What I find most arresting in this story is not Perkins' description of her heroine's mental illness (yes, I'm going to call her a heroine), although this is done convincingly well, but the little hints throughout the text that point to external reasons for her experiencing this breakdown, as opposed to any internal or inherently female causes (notably that of female hysteria).

Like many women of the time, our heroine is defined by her sex, her role as a wife and as a mother. She is not named at all. Not once (unless I'm mistaken. Which I might be. Stranger things have happened as Mr Darcy will tell you...). Mention is made of her baby son, but we never see her with her baby. She has been deemed too ill to look after him. Neither does she seem to fulfill her role as a wife - she is a poor hostess and barely spends any time with her husband who is away most of the time. When he is with her he treats her like a child, not an equal, and certainly not a sexual, partner. Instead she is in the charge of "Jennie" who acts as housemaid, nurse and eventually, effectively, jailor, whom she distrusts.

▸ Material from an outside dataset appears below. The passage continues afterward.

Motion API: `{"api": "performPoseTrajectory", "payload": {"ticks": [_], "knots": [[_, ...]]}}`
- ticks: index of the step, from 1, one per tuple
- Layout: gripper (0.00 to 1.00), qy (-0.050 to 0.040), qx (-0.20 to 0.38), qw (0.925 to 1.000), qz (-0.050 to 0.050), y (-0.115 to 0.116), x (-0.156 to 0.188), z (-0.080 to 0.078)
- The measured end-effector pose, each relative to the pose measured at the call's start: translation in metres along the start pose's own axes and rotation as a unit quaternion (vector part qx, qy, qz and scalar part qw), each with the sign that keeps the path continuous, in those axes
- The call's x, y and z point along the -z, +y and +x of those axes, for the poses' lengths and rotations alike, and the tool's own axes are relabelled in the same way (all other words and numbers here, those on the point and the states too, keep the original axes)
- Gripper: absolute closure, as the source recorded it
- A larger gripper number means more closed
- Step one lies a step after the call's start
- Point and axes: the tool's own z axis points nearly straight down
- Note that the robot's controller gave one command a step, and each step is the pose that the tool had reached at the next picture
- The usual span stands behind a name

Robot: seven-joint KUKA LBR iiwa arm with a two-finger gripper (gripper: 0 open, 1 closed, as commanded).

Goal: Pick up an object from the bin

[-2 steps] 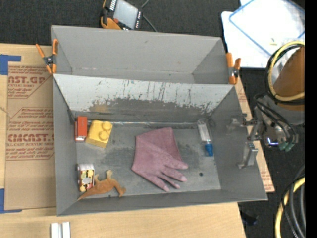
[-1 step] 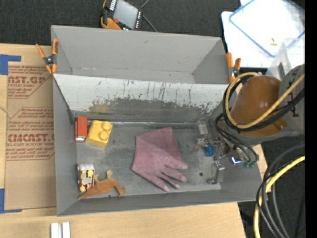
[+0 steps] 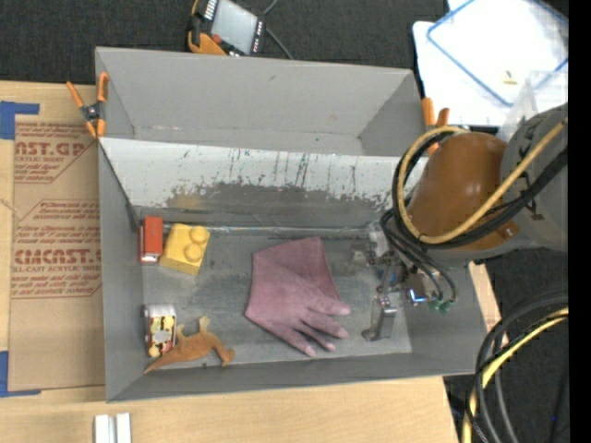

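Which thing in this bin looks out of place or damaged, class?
Nothing looks spilled or broken. Oddest is the pink glove, a limp thing lying flat mid-bin, pointing towards the gripper. The bin's back wall is scuffed and scratched.

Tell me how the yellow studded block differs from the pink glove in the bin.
Shape: the yellow block is a compact studded brick; the pink glove lies flat and limp. Size: the glove covers far more floor than the block. Place: the block sits at the left of the bin, the glove mid-floor, nearer the claw. Both rest loose on the bin's floor.
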Motion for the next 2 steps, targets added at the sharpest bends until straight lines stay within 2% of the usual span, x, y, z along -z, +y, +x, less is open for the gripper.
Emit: {"api": "performPoseTrajectory", "payload": {"ticks": [1,2], "knots": [[0.00,0.0078,0.194,0.9809,-0.004,0.022,-0.058,0.009],[0.00,-0.0066,0.004,1.0000,0.001,0.060,-0.090,0.005]]}}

Her one passion is writing and this is strictly prohibited for the sake of her health. She writes in secret when her husband and Jennie aren't looking. But this passion begins to dull as her psychosis (and the slow-drip of the drugs) kicks in.

So here is a woman who has had her liberties and rights taken away from her. And all under the guise of treatment for her hysteria.

What Perkins does so well in this short piece of writing is to get inside the mind of a woman struggling with the everyday pressures of 19th century life. We are all products of our environment (discuss!) and our heroine's fateful lapse into mental illness is perhaps inevitable given not only the way she is treated, but the expectations that are made of her - expectations of which she is fully aware and which become therefore self-fulfilling.

In presenting the situation thus, Gilman shows us that society is at fault here. She is very consciously subverting the accepted social norm in an implicit, rather than explicit way. As modern readers of this text, understanding the sociohistorical context, we can appreciate her courage and skill as an author in addressing this horror (for this is what the treatment of the protagonist amounts to).


Read up on Gilman, she's an interesting 19th century author. She was herself subjected to "rest cure", forbidden to work, kept to a domestic/docile* (delete as applicable) routine and wrote The Yellow Wallpaper as a reaction to this.